Jedyneczka - o chorowałaś przez święta, no ja też się zaraziłam i do tej pory mnie trzyma
Tiffi - no nie wpsiała się teściowa, ja miałam przygotowanego na wigilię łososia na parze z warzywami - mąż o to zadbał u teściowej, a mama ugotowała mi karpia; do nas na Sylwestra też przychodzą znajomi z dzieciaczkiem, 1,5 rocznym; ja małą już w foteliku od jakiegoś czasu karmię, a mam taki:
Krzesełka do karmienia - TITI, Krzesełko do karmienia, kolor beżowy i spoko jest. Dobrze, że termin operacji ustalony
Tweenie, peemka - Ola też nie najłatwiej zniosła 3godzinną drogę
Tweenie - moja nie wyje, ale od dwóch dni słabo je z cyca, coś jej nie podchodzi moje mleko, myślałam, że to chwilowe, ale już drugi dzień tak i nie wiem, albo zęby jej idą albo może gardełko boli, bo czasem kaszle, ja chora, to możne się zaraziła bidulka ode mnie? oby nie...
madzik - zdrówka, u mnie podobnie, mam zawaloną krtań, teraz katar doszedł i kaszel, a jutro znajomi zawitują na imprezkę, więc nie wiem jak to będzie, tylko, że ja mimo choroby poszalałam sobie wczoraj na wyprzedażach i trochę kupiłam sobie do pracy rzeczy i parę dla Oli ubranek (a było pewnie trzeba siedzieć w domu, to choroba by minęła, a nie się rozwijała)
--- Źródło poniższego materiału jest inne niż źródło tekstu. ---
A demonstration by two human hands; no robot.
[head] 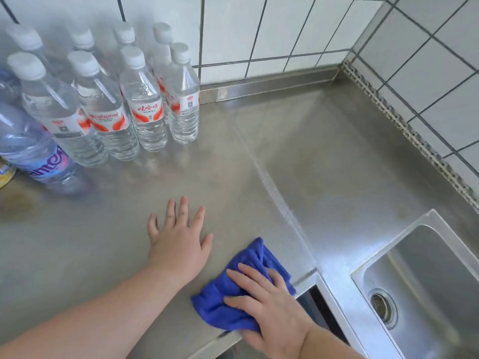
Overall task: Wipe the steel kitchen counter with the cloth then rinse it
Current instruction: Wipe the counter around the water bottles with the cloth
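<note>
The right hand (269, 301) lay on top of the blue cloth (233, 304), fingers spread and mostly straight, pressing it flat rather than clenching it. That fits a wiping stroke, w/ palm weight keeping the cloth in contact w/ the steel. The cloth sat bunched at the near edge of the tabletop (212, 164), just left of the raised seam (274, 187) that runs back toward the wall. The left hand (178, 242) was open, fingers splayed and flat on the bare steel just beside the cloth, holding nothing; probably bracing the body while the other hand worked.

The sink (425, 288) was to the right, near the cloth, drain (383, 305) visible; no tap in view, so the rinse spot couldn't be confirmed. Wiping looked still in hand, rinse not yet begun.

In the way: a cluster of clear water bottles (145, 99) w/ white caps stood at the back left, plus a larger bottle (33, 151) w/ a purple-ish label at the far left. They'd block a full sweep of that corner unless moved or worked around. A brownish stain (18, 200) showed near them. The tiled wall (285, 35) boxed in the back and right.
</note>
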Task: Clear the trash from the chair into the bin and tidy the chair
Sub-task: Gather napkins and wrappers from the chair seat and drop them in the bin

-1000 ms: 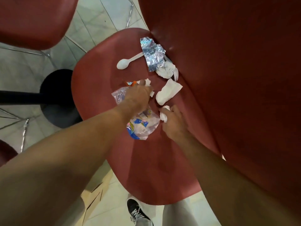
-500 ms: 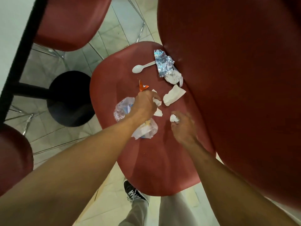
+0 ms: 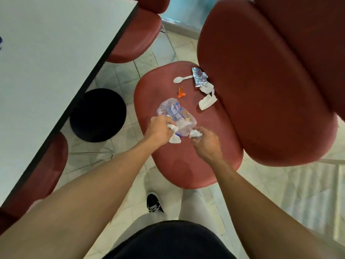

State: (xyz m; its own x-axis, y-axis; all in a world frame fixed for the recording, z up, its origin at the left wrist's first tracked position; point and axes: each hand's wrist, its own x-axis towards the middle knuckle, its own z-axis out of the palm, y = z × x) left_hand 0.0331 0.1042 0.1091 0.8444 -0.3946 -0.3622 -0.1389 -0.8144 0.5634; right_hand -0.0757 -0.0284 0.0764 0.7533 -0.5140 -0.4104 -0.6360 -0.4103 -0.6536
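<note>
Trash is lying on the red chair seat (image 3: 179, 165) at frame centre. Left hand (image 3: 158, 130) is gripping a clear wrapper (image 3: 176, 116) plus tissue; right hand (image 3: 205, 142) is clutching one crumpled tissue (image 3: 195, 134). Advisable: bunch everything tightly before lifting. Remaining farther up: one orange scrap (image 3: 180, 92), two napkins, one spoon (image 3: 182, 79), one foil piece (image 3: 199, 76).

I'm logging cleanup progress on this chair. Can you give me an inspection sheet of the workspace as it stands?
Surface: red chair seat, still littered.
Job's things: plastic wrapper and tissue bits held by left hand; crumpled tissue held by right hand. The black round object on the floor may be the bin.
Clutter: plastic spoon, foil wrapper, orange scrap, white napkins.
Grippers: both hands gripping trash.
Cables: nothing seen.
Surroundings: white table, tiled floor.
</note>
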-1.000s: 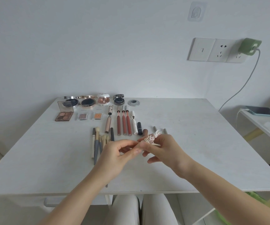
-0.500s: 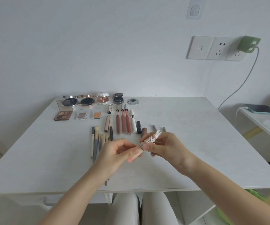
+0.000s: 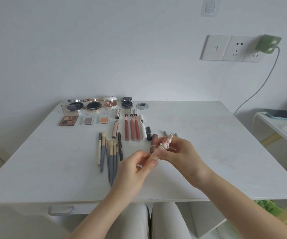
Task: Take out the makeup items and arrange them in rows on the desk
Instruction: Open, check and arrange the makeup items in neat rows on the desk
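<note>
Both hands have lifted slightly, left hand (image 3: 130,171) and right hand (image 3: 179,156) fingers still pinching the rabbit-topped stick (image 3: 163,146), not yet laid in its row on the table (image 3: 225,152).

Soft, even daylight fills the scene, bright and slightly cool, with no harsh glare. The white table (image 3: 208,144) shows only faint, diffuse shadows beneath the hands (image 3: 156,163). The wide-angle lens bows the table's edges and stretches the corners. Focus is fairly sharp centrally; fine detail on small items is soft.
</note>
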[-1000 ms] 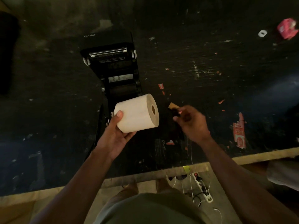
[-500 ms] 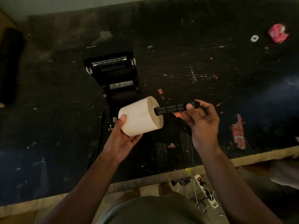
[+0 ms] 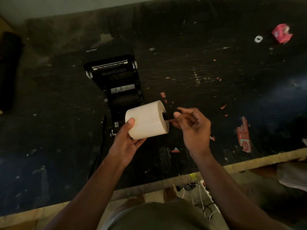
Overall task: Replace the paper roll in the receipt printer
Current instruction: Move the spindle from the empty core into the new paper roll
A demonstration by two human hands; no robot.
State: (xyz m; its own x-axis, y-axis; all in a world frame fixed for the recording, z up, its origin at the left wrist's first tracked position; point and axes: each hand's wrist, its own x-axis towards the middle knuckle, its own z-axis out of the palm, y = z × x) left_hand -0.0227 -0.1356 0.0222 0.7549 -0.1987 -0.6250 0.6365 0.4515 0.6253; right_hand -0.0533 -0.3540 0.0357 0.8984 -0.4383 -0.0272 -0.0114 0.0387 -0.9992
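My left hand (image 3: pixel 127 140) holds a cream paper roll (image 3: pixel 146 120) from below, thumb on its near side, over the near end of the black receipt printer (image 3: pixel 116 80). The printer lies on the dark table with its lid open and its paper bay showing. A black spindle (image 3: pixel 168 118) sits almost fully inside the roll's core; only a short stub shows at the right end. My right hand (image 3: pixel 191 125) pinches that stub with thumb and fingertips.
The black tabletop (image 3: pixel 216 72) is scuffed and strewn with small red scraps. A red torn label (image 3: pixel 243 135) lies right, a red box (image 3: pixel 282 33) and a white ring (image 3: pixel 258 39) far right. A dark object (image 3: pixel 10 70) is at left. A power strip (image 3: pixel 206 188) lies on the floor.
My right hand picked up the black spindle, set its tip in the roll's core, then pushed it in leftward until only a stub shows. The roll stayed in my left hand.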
jedyneczka - u nas też Ola odmawia butelki, czy z moim mlekiem, czy z herbatką, czy z wodą. Od poniedziałku przychodzi niania i będziemy razem ją uczyły. O niedobrze z chorobą Małej, zdrówka życzę
ewelad - ale pięknie Lila pospała! A ta dziewczynka kuzyna, to z kubeczka od 7 miesiąca już piła?
Perla - fajnie, że się odezwałaś, jak ciepło u Was, i śniegu nie ma - zazdroszczę
ewelad, MM - ja wracam podobnie jak Wy, 18 stycznia, ale na razie staram się o tym nie myśleć.
Jak spędzacie Sylwestra? Do nas przychodzą 2 pary - jedna z dzieciaczkiem rok starszym od Oli, mamy nadzieje, że maluchy pójdą spać a my sobie miło spędzimy czas. Wymyśliliśmy, że dziewczyny ubierają się w sukienki, a panowie w koszule z krawatami, coby było choć trochę odświętnie
Jak mi już nie uda się zajrzeć przed nowym rokiem, to życzę Wam:
Wesołej zabawy Sylwestrowej i udanego roku 2011!!!